▸ Work item:
An exact restatement of the data below, with the pictures removed, is the required answer.

◆ ◆ ◆ ◆

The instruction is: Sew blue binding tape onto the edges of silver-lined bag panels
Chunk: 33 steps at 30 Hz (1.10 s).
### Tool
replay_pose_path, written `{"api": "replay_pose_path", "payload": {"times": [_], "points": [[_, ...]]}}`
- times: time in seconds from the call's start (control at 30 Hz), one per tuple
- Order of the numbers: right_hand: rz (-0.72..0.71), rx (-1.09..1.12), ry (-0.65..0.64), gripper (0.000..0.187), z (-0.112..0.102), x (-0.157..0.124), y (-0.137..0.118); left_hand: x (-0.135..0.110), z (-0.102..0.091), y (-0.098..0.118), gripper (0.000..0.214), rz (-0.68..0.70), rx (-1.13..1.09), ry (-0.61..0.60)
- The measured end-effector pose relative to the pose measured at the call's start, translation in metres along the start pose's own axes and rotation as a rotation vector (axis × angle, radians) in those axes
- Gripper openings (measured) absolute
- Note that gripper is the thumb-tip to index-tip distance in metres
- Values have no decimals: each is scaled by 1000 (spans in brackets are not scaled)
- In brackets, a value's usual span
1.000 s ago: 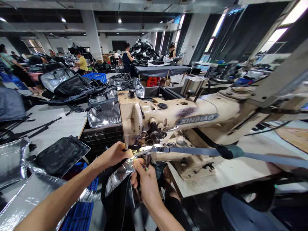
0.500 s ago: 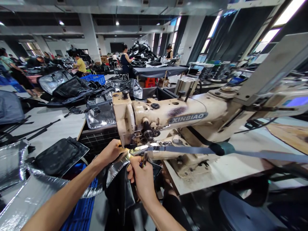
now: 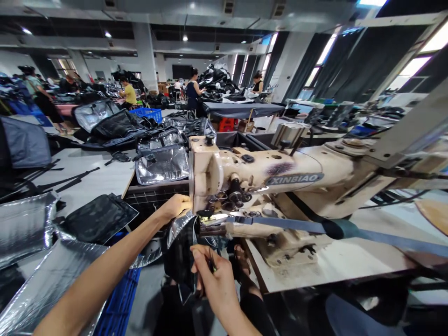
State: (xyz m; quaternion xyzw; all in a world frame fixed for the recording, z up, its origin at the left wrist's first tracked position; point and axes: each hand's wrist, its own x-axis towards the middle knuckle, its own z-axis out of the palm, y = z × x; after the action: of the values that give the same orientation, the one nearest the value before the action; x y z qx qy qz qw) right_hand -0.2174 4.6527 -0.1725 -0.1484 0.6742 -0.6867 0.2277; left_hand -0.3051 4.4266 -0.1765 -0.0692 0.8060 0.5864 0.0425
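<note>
We see a sewing machine [image 3: 266, 170] of chipped, cream-painted metal, a glossy, crinkled silver foil sheet [image 3: 180, 227], and a matt woven grey strap [image 3: 280, 224].

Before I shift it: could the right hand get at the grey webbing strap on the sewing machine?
Probably yes: the right hand sits just below the grey webbing strap, with open space between; the silver-lined black fabric hangs to its left.

Slim bare forearms [image 3: 105, 273] and hands
The left hand [image 3: 174, 207] and right hand [image 3: 215, 284] are uncovered too; beneath them, a black fabric trouser leg [image 3: 254, 303] meets a dark strapped sandal [image 3: 241, 259].
</note>
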Motion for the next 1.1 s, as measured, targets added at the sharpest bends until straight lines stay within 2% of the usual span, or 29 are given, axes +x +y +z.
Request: {"api": "replay_pose_path", "payload": {"times": [0.1,0.2,0.27,0.37,0.43,0.53,0.6,0.63,0.7,0.77,0.83,0.9,0.97,1.03,1.1], "points": [[-23,-90,-78,48,-1,6,-1,0,-3,-2,25,-7,14,-11],[-39,-161,-134,48,-4,8,-3,-21,-31,-15,28,55,225,99],[-39,-207,-159,48,-7,9,-2,-55,-61,-30,28,27,423,82],[-43,-273,-200,47,-9,11,3,-125,-104,-54,20,-159,528,-131],[-51,-297,-215,47,-7,14,7,-169,-121,-66,19,-272,562,-209],[-98,-334,-227,47,-1,17,6,-211,-129,-74,24,-380,625,-162],[-151,-362,-243,47,5,17,-1,-224,-126,-61,27,-413,623,-77],[-172,-362,-246,46,8,16,-5,-227,-122,-46,29,-412,594,-39],[-201,-336,-253,46,16,13,-18,-228,-108,-2,35,-330,569,28],[-215,-282,-286,45,24,7,-34,-222,-87,54,36,-120,677,62],[-243,-214,-340,41,27,0,-49,-208,-62,104,33,131,848,30],[-261,-161,-336,35,24,-6,-58,-189,-37,132,27,304,899,-30],[-234,-146,-280,39,14,-8,-58,-167,-15,134,23,396,860,-55],[-200,-180,-229,39,1,-6,-50,-144,2,116,20,439,790,-22],[-203,-258,-195,31,-11,-1,-39,-122,14,91,19,428,682,10]]}}
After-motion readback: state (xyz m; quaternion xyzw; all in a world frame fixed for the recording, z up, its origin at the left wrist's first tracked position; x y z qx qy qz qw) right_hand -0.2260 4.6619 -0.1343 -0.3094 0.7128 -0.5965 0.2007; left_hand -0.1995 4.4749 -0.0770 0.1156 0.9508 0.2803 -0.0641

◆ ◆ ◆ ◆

▸ Result of the task:
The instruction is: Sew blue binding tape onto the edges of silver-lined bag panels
Chunk: 33 steps at 30 Hz (1.10 s).
### Tool
replay_pose_path, written `{"api": "replay_pose_path", "payload": {"times": [_], "points": [[_, ...]]}}`
- times: time in seconds from the call's start (control at 30 Hz), one per tuple
- Order of the numbers: right_hand: rz (-0.72..0.71), rx (-1.09..1.12), ry (-0.65..0.64), gripper (0.000..0.187), z (-0.112..0.102), x (-0.157..0.124), y (-0.137..0.118); left_hand: x (-0.135..0.110), z (-0.102..0.091), y (-0.098..0.118), gripper (0.000..0.214), rz (-0.68..0.70), rx (-1.13..1.09), ry (-0.61..0.60)
- The measured end-effector pose relative to the pose measured at the call's start, translation in metres along the start pose's own axes and rotation as a rotation vector (axis × angle, radians) in those axes
- Gripper openings (measured) absolute
- Note that gripper is the thumb-tip to index-tip distance in metres
- Values have no decimals: each is scaled by 1000 (spans in brackets are not scaled)
- In brackets, a value's usual span
1.000 s ago: 
0.500 s ago: 
now: 
State: (xyz m; quaternion xyzw; all in a world frame fixed for the recording, z up, its origin at the left wrist's first tracked position; point and axes: each hand's wrist, its own x-axis towards the middle knuckle, its own z-axis out of the palm, y = z × x; after the action: of the values that give the same orientation, the one nearest the value before the action; x y z qx qy qz qw) right_hand -0.2174 4.6527 -0.1725 -0.1484 0.6742 -0.6867 0.2277; left_hand -0.3051 4.4266 -0.1765 -0.0692 0.8060 0.5864 0.0425
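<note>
We see a sewing machine [image 3: 266, 170] of chipped, cream-painted metal, a glossy, crinkled silver foil sheet [image 3: 180, 227], and a matt woven grey strap [image 3: 280, 224].

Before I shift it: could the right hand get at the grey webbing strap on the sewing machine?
Probably yes: the right hand sits just below the grey webbing strap, with open space between; the silver-lined black fabric hangs to its left.

Slim bare forearms [image 3: 105, 273] and hands
The left hand [image 3: 174, 207] and right hand [image 3: 215, 284] are uncovered too; beneath them, a black fabric trouser leg [image 3: 254, 303] meets a dark strapped sandal [image 3: 241, 259].
</note>
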Motion for the next 1.1 s, as measured, targets added at the sharpest bends until straight lines stay within 2% of the usual span, or 29 are given, axes +x +y +z.
Request: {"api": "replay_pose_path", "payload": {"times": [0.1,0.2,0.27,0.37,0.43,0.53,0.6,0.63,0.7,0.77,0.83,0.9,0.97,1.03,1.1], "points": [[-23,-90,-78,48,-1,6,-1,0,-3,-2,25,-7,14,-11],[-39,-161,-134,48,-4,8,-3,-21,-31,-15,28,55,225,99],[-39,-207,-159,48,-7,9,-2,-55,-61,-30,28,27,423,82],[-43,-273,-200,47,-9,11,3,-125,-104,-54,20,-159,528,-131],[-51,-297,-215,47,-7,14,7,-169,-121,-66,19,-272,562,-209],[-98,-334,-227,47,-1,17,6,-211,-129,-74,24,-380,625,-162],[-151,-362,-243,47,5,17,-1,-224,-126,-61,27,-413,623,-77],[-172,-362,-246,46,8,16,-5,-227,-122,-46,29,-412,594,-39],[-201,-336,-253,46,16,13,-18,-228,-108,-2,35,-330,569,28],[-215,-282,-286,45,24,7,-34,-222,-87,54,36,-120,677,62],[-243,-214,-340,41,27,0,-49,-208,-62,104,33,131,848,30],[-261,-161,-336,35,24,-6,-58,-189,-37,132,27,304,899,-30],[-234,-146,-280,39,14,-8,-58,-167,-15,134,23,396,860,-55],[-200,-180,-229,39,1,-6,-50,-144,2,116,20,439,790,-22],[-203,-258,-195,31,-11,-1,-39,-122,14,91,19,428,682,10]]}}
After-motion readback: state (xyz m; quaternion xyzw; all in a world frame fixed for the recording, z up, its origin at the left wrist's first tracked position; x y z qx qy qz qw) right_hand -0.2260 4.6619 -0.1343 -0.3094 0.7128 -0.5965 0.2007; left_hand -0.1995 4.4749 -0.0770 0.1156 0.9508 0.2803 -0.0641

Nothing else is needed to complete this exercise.